Plagiarism detection among source codes using adaptive local alignment of keywords

  • Authors:
  • Jin-Su Lim;Jeong-Hoon Ji;Hwan-Gue Cho;Gyun Woo

  • Affiliations:
  • Pusan National University, Guemjeong-Gu Busan, Republic of Korea;Korean Intellectual Property Office, Seo-Gu Daejeon, Republic of Korea;Pusan National University, Guemjeong-Gu Busan, Republic of Korea;Pusan National University, Guemjeong-Gu Busan, Republic of Korea

  • Venue:
  • Proceedings of the 5th International Conference on Ubiquitous Information Management and Communication
  • Year:
  • 2011

Quantified Score

Hi-index 0.00

Visualization

Abstract

This paper proposes a new method for detecting plagiarized pairs of source codes among a large set of source codes.
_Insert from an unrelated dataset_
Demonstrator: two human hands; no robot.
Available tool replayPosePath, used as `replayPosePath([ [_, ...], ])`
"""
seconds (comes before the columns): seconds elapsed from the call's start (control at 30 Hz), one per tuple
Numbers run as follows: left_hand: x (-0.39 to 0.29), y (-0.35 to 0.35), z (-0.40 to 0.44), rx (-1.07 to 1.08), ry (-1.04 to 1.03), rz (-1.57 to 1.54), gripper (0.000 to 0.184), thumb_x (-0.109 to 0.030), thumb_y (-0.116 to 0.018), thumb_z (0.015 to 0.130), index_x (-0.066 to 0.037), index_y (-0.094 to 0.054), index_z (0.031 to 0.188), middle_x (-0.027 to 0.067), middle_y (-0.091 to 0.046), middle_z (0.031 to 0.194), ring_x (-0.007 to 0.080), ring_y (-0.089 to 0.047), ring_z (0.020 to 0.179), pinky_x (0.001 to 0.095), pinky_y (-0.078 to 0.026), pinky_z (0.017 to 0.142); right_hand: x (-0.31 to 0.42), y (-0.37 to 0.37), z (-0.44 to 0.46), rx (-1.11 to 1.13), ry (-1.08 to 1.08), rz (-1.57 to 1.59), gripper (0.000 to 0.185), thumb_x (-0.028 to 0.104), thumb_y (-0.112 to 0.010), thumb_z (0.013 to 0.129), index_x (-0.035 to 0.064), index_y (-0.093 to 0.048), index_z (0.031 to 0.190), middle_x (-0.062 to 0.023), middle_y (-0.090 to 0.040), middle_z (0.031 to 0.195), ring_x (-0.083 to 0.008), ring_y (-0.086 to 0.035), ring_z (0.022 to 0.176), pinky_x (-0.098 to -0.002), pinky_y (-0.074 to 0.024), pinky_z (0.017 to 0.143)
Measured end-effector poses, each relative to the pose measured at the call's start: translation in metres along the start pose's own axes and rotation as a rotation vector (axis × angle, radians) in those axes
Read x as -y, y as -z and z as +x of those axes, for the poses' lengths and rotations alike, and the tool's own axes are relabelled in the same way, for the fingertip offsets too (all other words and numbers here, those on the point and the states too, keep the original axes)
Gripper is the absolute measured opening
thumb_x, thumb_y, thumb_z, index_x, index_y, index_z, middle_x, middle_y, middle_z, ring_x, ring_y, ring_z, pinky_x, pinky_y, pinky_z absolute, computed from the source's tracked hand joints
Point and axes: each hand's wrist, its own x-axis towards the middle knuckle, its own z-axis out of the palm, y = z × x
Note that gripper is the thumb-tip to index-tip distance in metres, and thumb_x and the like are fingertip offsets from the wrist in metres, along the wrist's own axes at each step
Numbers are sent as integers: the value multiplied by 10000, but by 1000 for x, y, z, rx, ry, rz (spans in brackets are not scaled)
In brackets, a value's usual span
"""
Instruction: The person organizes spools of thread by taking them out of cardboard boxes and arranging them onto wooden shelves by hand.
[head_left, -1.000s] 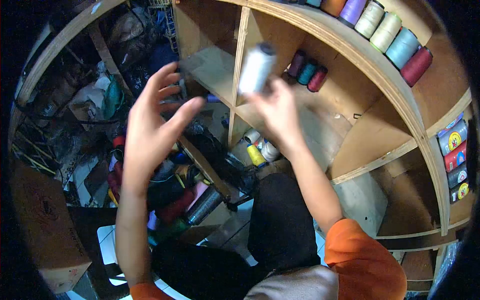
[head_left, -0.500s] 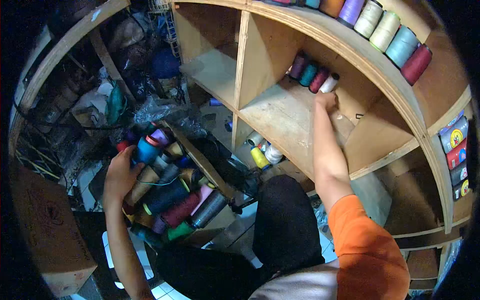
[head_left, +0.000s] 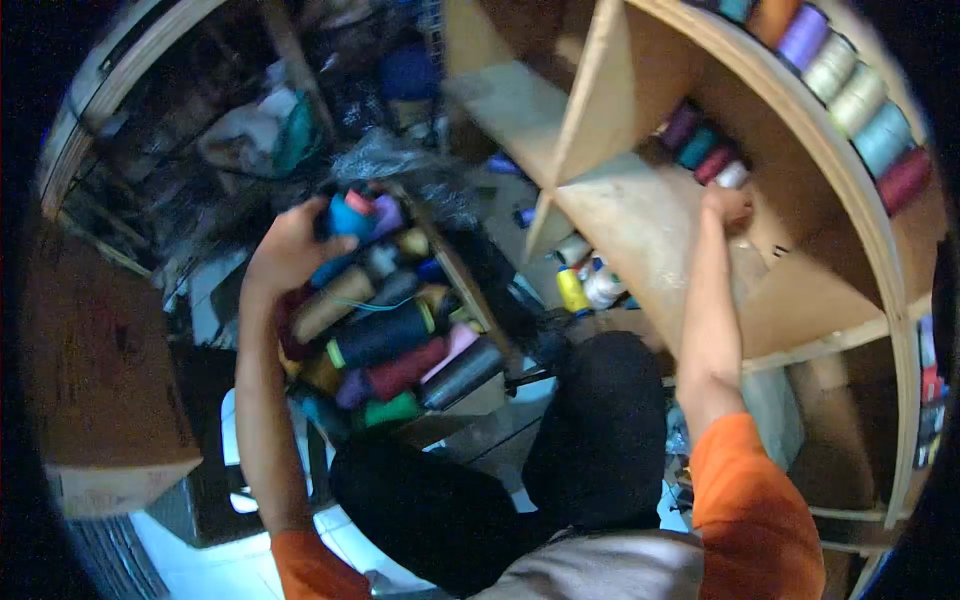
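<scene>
We find the white spool at two o'clock, lying in a compartment of the wooden shelf unit. The right hand is at its near end, the fingers curled in and pinching it. Beside it, running up towards one o'clock, lie a dark red spool, a teal spool and a purple spool, so we count four in that row.

At ten o'clock the left hand touches a blue spool at the far end of the open box, its thumb across the near side; blur keeps us from telling whether that hand is closed on it.

As things lie, we judge the row to be short against what is left in the box: a dark spool with yellow-green ends, a pink spool, a green spool and many others, heaped together. Most of the compartment floor is bare. A yellow spool lies at three o'clock, below the compartment, apart from both groups.
</scene>
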Motion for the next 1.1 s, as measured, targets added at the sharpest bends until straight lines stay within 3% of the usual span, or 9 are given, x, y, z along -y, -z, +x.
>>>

The typical algorithms for detecting code plagiarism, which are largely exploited up to now, are based on Greedy-String Tiling or on local alignments of the two strings. This paper introduces a variant of the local alignment, namely, the adaptive local alignment, which exploits an adaptive similarity matrix. Each entry of the adaptive similarity matrix is the logarithm of the probabilities of the keywords based on the frequencies in a given set of programs. We experimented with this method using a set of programs submitted to more than 10 real programming contests. According to the experimental results, the distribution of the adaptive local alignment is more sensitive than that of the previous local alignments that used a fixed similarity matrix (+1 for match, −1 for mismatch, and −2 for gap), and the performance of the adaptive local alignment is superior to Greedy-String Tiling for detecting various plagiarism cases.